The Department of Biotechnology, under the Ministry of Science & Technology, is soliciting feedback on the Human DNA Profiling Bill, a scanned copy of which has been uploaded to the DBT website – accessible here. It is dated June 9, 2015, and is accompanied by some handwritten corrections. Public feedback is being solicited after the Bill was slated to be introduced in the monsoon session of the Parliament. However, the introduction eventually didn’t happen at all thanks to the washed out session.
The last date for submitting feedback is August 20, 2015, at this email address.
On July 24, The Wire had reported on numerous shortcomings in the draft Bill, largely concerning the lack of accountability and privacy safeguards, as well as the absence of any financial memoranda. While a government representative – Dr. J. Gowrishankar, director of the Centre for DNA Fingerprinting and Diagnostics – had responded to our criticisms on July 25, he nonetheless didn’t mention if the draft Bill would or wouldn’t be modified in response to the issues we had raised.
However, the June 9 version of the Bill on which feedback from the people has been solicited differs from the working draft we had used, dated January 16, 2015.
In the new version, the table of contents and preamble aren’t included; Gowrishankar had previously noted that the Bill would be tabled without the preamble. However, it’s unclear why the table of contents was left out, too, apart from having uploaded a scanned version of the Bill.
Anyway, such minor changes have been made throughout the Bill, although a few significant changes stand out as well. For instance, Section 12(k) of the working draft—that the supervising DNA Profiling Board will be “making recommendations for maximising the use of DNA techniques and technologies in administration of justice”—has been excluded from the new version,
For another, the self-contradictory Section 14(2) of the draft Bill has been removed in the new draft, i.e. that DNA profiling labs already in existence at the time of passing the Bill needn’t get approval to perform tests. Now, all labs – no matter how old or new – will require the Board’s permission to serve the Bill’s interests.
While largely well-intentioned, the older draft Bill lacked watertight safeguards against the abuse of the DNA profiles that’d be stored in the database. Specifically, it abdicated the responsibility of defining best practices for extracting the profiles, didn’t define any operational costs, didn’t factor in any of the privacy-related course corrections suggested by the 2012 Report of the Group of Experts on Privacy, provided for no anonymisation protocols, and vested too many powers in the overseeing Board.
With the removal of Section 12(k), the new draft gives the Board a less self-indulgent ambit, even if the drafting committee hasn’t gone farther than that to ensure there will be independent regulatory oversight. In a previous conversation, Gowrishankar had said that such oversight would stem by default from Parliament, but the just-concluded monsoon session illustrates how important decisions concerning the database could be delayed simply because MPs are distracted by other commitments.

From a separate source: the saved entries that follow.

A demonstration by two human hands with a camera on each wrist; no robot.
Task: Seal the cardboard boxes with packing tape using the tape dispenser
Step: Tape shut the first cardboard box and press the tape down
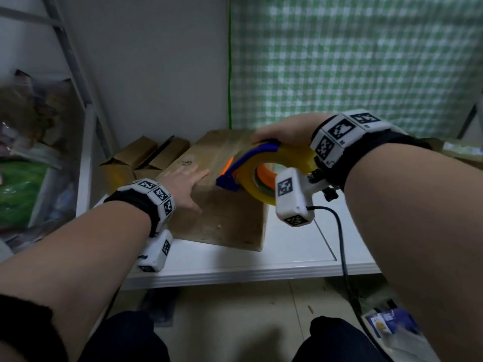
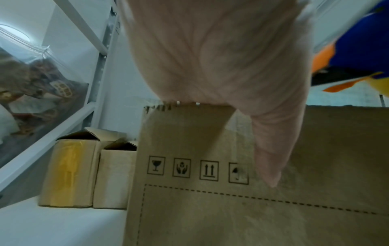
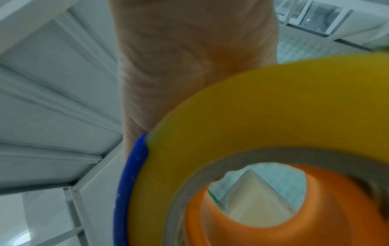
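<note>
white table (image 1: 287, 259) | your left hand (image 1: 183, 185) flat, fingers straight, on big box (image 1: 222, 218) | your right hand (image 1: 285, 129) clamped on tape dispenser (image 1: 261, 171), over the top's 3 o'clock edge | tape run not visibly finished; two small boxes (image 1: 146, 160) at 10 o'clock still open

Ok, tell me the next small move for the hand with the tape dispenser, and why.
Probably draw the tape dispenser back along the top of the large cardboard box, toward its near edge. The right hand grips the dispenser with its blue nose low over the box top, and the left hand lies flat on the box, steadying it. Whether tape already sticks cannot be told.
</note>
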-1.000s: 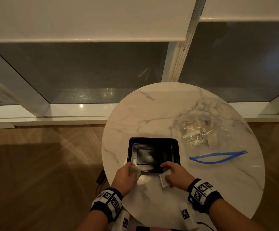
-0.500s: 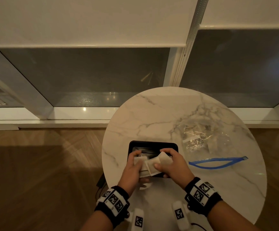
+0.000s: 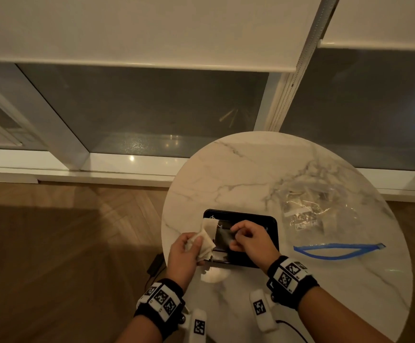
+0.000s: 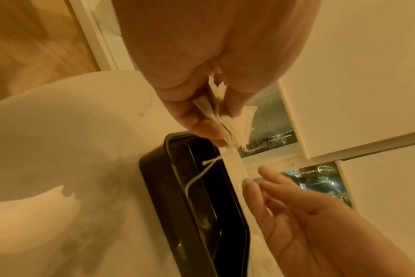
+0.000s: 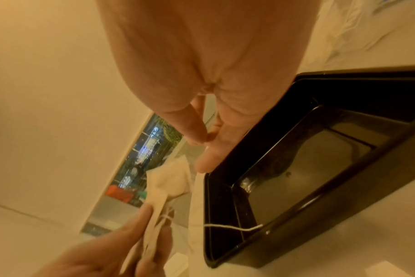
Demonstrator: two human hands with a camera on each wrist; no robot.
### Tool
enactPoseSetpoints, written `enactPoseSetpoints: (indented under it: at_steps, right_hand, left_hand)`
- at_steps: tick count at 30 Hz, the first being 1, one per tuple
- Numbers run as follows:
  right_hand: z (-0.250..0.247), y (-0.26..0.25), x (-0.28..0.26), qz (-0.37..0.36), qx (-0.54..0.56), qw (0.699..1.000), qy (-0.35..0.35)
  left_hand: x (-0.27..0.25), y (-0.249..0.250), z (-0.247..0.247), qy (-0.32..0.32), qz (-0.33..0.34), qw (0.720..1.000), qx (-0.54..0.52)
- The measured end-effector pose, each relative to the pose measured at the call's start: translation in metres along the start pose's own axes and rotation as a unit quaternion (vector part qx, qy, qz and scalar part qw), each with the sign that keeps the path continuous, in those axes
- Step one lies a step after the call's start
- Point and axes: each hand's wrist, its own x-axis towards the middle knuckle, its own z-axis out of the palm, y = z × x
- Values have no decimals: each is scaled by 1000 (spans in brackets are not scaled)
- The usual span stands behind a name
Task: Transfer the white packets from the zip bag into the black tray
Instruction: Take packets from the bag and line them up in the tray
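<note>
The black tray (image 3: 238, 212) sits on the near left part of the round marble table (image 3: 251, 169). My left hand (image 3: 196, 241) pinches a bunch of white packets (image 3: 207, 233) over the tray's left edge. A thin string (image 4: 201, 174) hangs from the packets (image 4: 237, 121) into the tray (image 4: 154, 168). My right hand (image 3: 236, 233) hovers over the tray's middle with loosely bent fingers, and I see nothing between them. From the right wrist, its thumb tip (image 5: 197, 140) meets a finger above the tray (image 5: 344, 75). The clear zip bag (image 3: 325, 214), with more packets (image 3: 300, 216) inside, lies to the right with its blue zip (image 3: 337, 248) open.
The table's near edge is just below my wrists. Wooden floor lies to the left, with a dark adapter and cable (image 3: 154, 263) by the table foot. A window with white frames and blinds runs behind the table.
Both hands rose from the table in front of the tray to above it. The packets came together, the left hand now holds them all, and the right hand has let go.
</note>
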Motion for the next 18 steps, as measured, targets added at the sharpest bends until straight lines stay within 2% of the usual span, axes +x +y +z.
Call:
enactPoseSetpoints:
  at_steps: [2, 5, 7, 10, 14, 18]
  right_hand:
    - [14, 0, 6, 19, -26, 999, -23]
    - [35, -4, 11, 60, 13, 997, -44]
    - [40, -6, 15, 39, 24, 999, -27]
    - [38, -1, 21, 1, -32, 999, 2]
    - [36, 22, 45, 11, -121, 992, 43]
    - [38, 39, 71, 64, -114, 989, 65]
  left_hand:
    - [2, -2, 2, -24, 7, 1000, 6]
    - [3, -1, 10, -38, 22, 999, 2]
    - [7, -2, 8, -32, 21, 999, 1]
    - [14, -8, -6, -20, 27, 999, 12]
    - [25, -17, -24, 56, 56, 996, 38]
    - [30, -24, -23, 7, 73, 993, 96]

In a similar vein, the Group of Experts’ privacy recommendations are also still missing. Without them, the Bill doesn’t do the following things, even as they’ve come to be recognised as important limbs of an effective privacy law around the world.
- Provide notice that DNA samples were collected from so-and-so areas of the body
- Inform anybody – particularly the individual – if and when her/his DNA is contaminated, misplaced or stolen
- Inform a person if a case involving her/his DNA is pending, ongoing or closed
- Inform people when there are changes in how their DNA is going to be accessed, or if the way their DNA is being stored or used is changed
- Distinguish between when DNA can be collected with consent and when it can’t
- Say how volunteers can contribute their DNA to the database even though the draft Bill has a provision for voluntary submissions
- Provide any explicit guarantee that the collected DNA won’t be used for anything other than circumstances specified in the Bill
- Specify when doctors or the police can or can’t access DNA profiles
The new draft also contains a new provision — under Section 24(5) — that DNA profiles’ databases will be set up in individual states as well without saying if the same safeguards that apply to the national repository will apply to the regional ones. So, as a result of all these omissions the new draft Bill remains, like its previously availed version, in a suboptimal state.
Usually, draft legislation is opened up for public feedback well before it is set to to be introduced in Parliament. Had the Bill been introduced as originally planned, there would have been no opportunity for ordinary citizens to comment on the draft. In the event, the bill could not be tabled and the public now has until August 20 to react to its provisions.